The bottom line is it’s worth it to me (and a lot of other people) to pay for a quick, occasional rent-a-car.  It’s a great little idea in so many ways I’m not seeing a downside.  My world is getting clean, reliable, personal, inexpensive transportation that puts a big dent in the fossil fuel empire we all live in.  I’m paying less for it than for dinner and dancing once a month — and it can work in every city in the world.  Somehow, I find it hard to get angry at the corporate person who put this thing together.  If he or she or their families live in abject opulence for the rest of all eternity, it’s no skin off my nose.

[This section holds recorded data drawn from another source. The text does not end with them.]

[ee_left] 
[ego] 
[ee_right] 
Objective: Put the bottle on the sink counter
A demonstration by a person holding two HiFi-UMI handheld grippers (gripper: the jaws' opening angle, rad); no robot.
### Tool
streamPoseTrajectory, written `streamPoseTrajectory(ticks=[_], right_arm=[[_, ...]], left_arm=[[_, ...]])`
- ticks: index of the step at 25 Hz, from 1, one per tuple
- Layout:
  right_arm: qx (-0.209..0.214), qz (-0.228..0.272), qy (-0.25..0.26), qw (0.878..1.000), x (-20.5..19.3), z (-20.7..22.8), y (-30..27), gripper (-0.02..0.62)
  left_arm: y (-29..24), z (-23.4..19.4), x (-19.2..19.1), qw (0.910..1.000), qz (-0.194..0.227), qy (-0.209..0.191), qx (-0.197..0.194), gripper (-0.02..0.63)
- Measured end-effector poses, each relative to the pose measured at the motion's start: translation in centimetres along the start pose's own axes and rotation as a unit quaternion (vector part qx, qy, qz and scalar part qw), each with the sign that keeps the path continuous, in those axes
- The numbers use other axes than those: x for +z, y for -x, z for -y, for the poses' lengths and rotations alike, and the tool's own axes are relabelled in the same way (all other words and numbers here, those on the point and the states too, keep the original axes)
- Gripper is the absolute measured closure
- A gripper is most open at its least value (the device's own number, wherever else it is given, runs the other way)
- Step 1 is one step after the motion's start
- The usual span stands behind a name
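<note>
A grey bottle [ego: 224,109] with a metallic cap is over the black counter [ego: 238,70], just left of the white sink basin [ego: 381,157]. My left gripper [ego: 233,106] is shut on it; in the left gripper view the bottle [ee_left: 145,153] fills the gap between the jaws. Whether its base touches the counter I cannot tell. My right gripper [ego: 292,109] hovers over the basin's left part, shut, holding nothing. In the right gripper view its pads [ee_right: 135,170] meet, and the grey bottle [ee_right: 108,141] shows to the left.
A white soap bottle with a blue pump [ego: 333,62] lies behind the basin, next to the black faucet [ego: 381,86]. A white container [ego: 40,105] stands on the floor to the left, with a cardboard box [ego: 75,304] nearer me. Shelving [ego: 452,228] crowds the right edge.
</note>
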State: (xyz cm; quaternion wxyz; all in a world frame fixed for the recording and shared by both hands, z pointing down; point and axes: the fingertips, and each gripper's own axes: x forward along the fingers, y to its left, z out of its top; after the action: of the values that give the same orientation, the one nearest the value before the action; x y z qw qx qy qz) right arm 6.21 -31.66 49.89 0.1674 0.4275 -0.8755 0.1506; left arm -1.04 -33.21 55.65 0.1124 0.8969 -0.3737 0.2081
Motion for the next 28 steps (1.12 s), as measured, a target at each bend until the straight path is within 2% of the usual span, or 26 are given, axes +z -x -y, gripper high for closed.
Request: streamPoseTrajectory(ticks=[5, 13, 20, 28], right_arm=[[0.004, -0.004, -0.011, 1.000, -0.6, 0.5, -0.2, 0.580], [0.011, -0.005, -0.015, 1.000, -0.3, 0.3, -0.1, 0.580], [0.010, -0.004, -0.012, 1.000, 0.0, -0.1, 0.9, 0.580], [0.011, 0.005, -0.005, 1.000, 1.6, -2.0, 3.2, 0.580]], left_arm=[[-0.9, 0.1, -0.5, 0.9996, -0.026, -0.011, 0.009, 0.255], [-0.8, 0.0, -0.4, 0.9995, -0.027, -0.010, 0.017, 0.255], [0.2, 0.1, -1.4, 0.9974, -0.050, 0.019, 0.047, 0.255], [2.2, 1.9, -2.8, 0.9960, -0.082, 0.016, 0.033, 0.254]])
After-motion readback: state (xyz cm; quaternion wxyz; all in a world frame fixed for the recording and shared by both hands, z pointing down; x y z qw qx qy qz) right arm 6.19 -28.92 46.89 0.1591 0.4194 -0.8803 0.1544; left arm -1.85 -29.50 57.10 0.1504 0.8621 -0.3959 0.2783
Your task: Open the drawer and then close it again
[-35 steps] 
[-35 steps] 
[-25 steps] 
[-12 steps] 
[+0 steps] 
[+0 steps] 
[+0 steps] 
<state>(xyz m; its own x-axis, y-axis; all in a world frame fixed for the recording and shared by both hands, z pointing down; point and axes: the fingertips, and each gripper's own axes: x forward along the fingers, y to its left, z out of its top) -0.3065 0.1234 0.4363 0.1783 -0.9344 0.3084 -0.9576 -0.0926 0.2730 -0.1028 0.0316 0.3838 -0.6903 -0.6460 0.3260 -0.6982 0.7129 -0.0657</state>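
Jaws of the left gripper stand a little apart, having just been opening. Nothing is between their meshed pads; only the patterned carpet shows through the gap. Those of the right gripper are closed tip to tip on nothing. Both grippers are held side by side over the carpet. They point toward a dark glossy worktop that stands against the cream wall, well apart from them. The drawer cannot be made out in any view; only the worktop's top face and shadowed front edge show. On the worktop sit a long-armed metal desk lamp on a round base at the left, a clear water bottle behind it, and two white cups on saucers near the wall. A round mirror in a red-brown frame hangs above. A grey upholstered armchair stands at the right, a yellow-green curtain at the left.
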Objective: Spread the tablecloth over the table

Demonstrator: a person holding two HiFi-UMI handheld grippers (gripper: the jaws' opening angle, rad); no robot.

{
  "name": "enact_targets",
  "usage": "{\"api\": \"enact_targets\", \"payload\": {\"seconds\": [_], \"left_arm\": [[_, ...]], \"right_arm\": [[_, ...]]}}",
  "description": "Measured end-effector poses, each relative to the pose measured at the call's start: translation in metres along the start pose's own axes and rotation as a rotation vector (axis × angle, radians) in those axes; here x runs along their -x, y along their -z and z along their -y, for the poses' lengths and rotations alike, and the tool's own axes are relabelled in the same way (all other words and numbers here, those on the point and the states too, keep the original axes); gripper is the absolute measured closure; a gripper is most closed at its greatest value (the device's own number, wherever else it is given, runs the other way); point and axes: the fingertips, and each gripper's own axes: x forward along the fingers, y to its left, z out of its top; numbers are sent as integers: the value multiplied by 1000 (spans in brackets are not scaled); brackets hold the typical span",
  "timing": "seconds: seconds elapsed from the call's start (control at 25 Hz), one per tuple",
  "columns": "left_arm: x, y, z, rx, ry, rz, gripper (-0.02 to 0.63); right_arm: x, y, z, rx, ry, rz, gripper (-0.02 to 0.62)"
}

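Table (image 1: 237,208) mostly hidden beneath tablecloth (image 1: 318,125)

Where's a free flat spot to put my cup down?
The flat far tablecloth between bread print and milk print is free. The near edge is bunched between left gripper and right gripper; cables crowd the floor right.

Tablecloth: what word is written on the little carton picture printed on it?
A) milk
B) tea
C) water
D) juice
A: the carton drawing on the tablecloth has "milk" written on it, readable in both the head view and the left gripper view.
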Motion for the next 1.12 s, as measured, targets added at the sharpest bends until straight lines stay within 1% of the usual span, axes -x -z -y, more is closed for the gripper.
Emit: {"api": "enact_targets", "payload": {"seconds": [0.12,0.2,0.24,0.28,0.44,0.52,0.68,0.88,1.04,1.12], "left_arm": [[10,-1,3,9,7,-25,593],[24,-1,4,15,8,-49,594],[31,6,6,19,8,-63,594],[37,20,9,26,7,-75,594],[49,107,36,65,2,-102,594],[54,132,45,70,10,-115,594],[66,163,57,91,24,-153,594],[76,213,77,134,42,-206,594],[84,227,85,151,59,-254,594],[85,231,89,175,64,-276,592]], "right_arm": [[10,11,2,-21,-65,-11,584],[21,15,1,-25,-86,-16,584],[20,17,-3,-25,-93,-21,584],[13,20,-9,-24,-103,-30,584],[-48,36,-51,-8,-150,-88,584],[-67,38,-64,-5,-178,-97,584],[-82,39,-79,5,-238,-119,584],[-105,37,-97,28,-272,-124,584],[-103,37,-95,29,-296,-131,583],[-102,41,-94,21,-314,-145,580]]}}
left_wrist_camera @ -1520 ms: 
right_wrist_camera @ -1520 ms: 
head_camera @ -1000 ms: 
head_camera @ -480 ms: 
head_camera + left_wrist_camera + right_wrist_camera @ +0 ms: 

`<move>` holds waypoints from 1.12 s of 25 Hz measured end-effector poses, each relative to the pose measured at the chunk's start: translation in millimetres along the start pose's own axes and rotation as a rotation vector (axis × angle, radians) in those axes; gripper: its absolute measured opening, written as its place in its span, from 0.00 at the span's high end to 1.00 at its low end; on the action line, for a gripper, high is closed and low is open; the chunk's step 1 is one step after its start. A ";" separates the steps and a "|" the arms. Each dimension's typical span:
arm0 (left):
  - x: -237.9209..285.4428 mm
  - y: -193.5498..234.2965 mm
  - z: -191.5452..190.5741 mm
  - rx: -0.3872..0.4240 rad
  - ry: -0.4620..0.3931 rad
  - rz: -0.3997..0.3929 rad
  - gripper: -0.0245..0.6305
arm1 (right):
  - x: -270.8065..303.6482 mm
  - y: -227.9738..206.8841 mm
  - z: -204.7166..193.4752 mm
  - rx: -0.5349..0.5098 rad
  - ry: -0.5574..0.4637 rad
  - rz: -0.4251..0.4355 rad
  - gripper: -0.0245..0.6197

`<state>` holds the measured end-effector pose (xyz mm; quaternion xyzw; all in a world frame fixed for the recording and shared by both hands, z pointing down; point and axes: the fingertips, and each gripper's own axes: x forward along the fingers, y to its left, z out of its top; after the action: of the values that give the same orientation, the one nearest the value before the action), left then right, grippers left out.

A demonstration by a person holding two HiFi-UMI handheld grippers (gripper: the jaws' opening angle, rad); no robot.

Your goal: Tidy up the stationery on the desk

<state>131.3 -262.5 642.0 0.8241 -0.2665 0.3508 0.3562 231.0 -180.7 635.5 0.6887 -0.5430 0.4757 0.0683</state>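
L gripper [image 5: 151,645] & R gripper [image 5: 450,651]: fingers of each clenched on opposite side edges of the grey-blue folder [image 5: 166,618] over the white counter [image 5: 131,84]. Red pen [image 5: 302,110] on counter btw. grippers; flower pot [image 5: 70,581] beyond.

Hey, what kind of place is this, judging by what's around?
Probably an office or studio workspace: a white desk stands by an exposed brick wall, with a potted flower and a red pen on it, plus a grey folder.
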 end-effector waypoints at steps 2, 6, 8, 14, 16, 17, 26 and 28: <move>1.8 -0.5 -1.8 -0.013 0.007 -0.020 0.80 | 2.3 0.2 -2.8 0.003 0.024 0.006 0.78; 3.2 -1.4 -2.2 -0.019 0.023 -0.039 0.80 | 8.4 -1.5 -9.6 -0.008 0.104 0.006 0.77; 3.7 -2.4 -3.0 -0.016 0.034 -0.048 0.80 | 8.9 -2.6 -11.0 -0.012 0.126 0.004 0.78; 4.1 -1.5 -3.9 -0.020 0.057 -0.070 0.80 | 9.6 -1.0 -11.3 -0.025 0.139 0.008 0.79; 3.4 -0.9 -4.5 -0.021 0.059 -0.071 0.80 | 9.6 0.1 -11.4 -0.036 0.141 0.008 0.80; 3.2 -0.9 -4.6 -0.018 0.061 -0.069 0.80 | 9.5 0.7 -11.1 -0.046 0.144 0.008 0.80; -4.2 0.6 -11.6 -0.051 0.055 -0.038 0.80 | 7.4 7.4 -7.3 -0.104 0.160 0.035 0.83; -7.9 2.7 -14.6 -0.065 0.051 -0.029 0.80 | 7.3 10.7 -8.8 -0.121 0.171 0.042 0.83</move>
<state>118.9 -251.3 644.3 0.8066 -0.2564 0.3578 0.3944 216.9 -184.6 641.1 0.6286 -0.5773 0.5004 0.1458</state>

So here’s my question: who has done more, in the last few months, for the future wellbeing of this fragile rock in space I live on, Vincent Bollore and his group of rabid capitalists or the Occupy Wall Street professional malcontents?  Never mind; I already know the answer.  The real problem is the folks down at Liberty Park (or whatever they’re calling it this week) are not part of the solution.  And as the movement spreads, they’re going to be an even bigger part of the problem.  If even half of those people wake up tomorrow morning and commit that same energy to effectively changing the world instead of wandering around rebaking pies in the sky, we could fix some of these problems.  But it’s not sexy to toil away at little ideas when you’ve already decided to repaint the big picture.  As far as I’m concerned, as a wise man once said quite differently: “The fault is not in the banks but in ourselves.”